__Information supplied__:
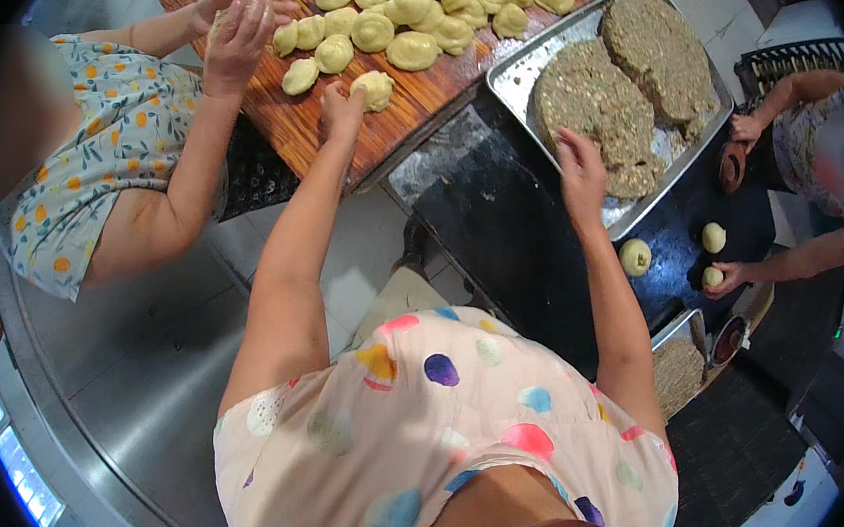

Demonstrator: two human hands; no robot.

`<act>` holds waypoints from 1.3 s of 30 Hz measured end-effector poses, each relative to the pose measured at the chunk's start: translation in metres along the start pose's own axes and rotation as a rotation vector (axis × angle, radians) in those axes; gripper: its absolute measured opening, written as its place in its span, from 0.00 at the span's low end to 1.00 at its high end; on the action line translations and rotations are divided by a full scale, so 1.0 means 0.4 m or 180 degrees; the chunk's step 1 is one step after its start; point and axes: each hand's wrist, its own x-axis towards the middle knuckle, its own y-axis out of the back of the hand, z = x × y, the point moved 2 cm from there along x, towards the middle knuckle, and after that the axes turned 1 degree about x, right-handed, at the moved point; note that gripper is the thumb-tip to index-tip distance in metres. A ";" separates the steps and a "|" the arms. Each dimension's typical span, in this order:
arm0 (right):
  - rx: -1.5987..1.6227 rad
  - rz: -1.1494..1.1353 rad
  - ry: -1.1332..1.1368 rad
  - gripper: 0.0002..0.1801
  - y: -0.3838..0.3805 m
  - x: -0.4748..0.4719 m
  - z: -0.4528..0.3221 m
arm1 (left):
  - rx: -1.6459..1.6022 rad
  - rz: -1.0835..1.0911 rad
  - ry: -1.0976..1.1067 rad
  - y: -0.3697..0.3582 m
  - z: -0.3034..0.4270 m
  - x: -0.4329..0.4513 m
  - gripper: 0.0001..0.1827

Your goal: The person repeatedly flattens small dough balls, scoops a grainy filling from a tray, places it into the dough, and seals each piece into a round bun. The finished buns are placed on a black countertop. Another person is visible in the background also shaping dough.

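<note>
My left hand [341, 111] is over the near edge of a brown wooden board, its thumb side against a pale yellow dough piece [374, 91]. Whether the fingers grip the dough is hard to see. Many similar oily dough pieces [409, 7] lie clustered on the wooden board [298, 135]. My right hand [581, 174] reaches over the rim of a metal tray [618, 230], fingers loosely extended and nothing seen in them. Right beside those fingertips is a big flat mound of chunky brownish filling [593, 109]; a second filling mound [656, 55] sits behind it.
At left, a co-worker's hands [240, 35] hold some dough above the board. On the right, another person's hand [728, 278] touches a dough ball [713, 277] on the black table [493, 219]. Nearby are more balls [635, 256] and a smaller filling tray [678, 369].
</note>
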 end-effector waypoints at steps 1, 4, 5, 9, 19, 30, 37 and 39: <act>0.0350 -0.0243 0.0022 0.13 -0.104 0.063 -0.034 | 0.0306 -0.0004 0.0005 0.007 -0.001 0.048 0.35; 0.0192 -0.0438 0.0414 0.14 -0.367 0.274 -0.101 | 0.0593 -0.0462 -0.0376 0.015 0.002 0.154 0.40; -0.0154 -0.0456 0.0464 0.14 -0.440 0.349 -0.134 | 0.0627 -0.0586 -0.0471 0.017 -0.016 0.190 0.41; -0.0857 0.0053 0.0988 0.17 -0.677 0.642 -0.167 | 0.0581 -0.1052 -0.0791 0.068 -0.042 0.241 0.36; -0.2395 -0.1503 0.0057 0.34 -1.006 1.020 -0.034 | -0.0289 -0.0223 -0.2313 0.087 -0.016 0.465 0.30; -0.1845 -0.0599 0.0535 0.56 -0.947 0.974 -0.068 | 0.1183 -0.1280 -0.2082 0.054 0.125 0.632 0.30; -0.2129 -0.1053 0.0409 0.45 -0.905 1.005 -0.059 | 0.0984 -0.0681 -0.2615 0.069 0.070 0.572 0.18; -0.2114 -0.0988 0.0142 0.43 -0.911 0.985 -0.053 | 0.0758 -0.0761 -0.2556 0.057 0.065 0.572 0.17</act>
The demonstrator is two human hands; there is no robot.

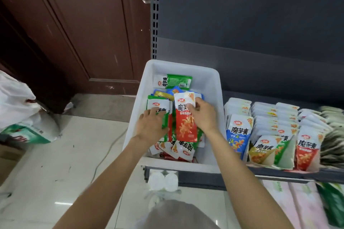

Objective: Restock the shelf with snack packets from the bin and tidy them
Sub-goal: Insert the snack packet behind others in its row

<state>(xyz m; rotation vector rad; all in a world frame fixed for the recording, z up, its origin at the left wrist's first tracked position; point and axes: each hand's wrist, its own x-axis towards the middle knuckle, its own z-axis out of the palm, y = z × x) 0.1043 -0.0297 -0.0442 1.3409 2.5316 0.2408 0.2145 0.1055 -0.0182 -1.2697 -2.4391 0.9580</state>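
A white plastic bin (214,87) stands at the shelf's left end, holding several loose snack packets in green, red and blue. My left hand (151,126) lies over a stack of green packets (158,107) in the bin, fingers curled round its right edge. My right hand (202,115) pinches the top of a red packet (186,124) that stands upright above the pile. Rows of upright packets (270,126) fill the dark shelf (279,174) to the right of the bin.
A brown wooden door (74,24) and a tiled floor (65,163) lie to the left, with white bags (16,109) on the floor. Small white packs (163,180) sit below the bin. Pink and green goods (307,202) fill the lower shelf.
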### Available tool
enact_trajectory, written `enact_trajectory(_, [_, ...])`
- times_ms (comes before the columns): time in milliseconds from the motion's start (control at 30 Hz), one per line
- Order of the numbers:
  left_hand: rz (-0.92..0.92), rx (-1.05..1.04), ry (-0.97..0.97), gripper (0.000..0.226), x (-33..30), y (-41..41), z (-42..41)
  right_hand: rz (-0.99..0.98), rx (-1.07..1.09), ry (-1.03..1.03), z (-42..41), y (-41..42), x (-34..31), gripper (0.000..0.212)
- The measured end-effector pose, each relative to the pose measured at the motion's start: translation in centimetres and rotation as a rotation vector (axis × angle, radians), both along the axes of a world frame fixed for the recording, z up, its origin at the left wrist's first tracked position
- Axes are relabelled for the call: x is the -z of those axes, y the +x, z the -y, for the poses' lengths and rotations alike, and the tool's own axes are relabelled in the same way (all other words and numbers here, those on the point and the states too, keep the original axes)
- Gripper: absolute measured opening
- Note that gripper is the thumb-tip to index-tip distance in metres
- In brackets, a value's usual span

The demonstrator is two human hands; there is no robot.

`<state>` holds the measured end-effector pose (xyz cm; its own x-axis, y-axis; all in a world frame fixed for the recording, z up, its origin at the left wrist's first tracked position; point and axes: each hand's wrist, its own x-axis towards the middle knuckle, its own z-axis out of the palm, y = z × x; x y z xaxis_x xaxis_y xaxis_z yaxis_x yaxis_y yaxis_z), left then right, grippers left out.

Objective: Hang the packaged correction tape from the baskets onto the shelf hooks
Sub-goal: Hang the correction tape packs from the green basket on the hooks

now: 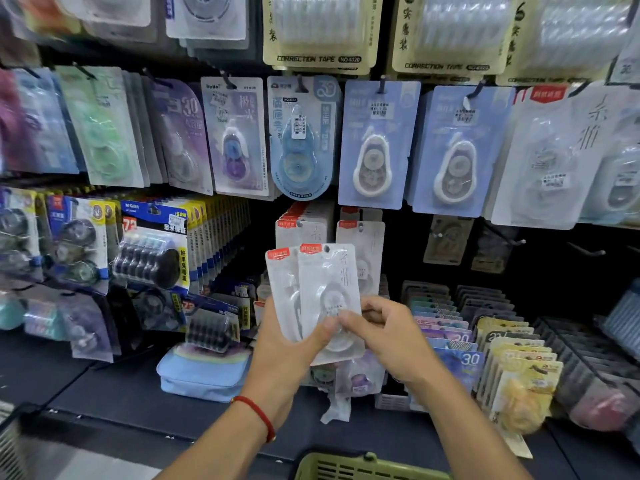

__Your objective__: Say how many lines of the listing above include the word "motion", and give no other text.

__Task answer__: 2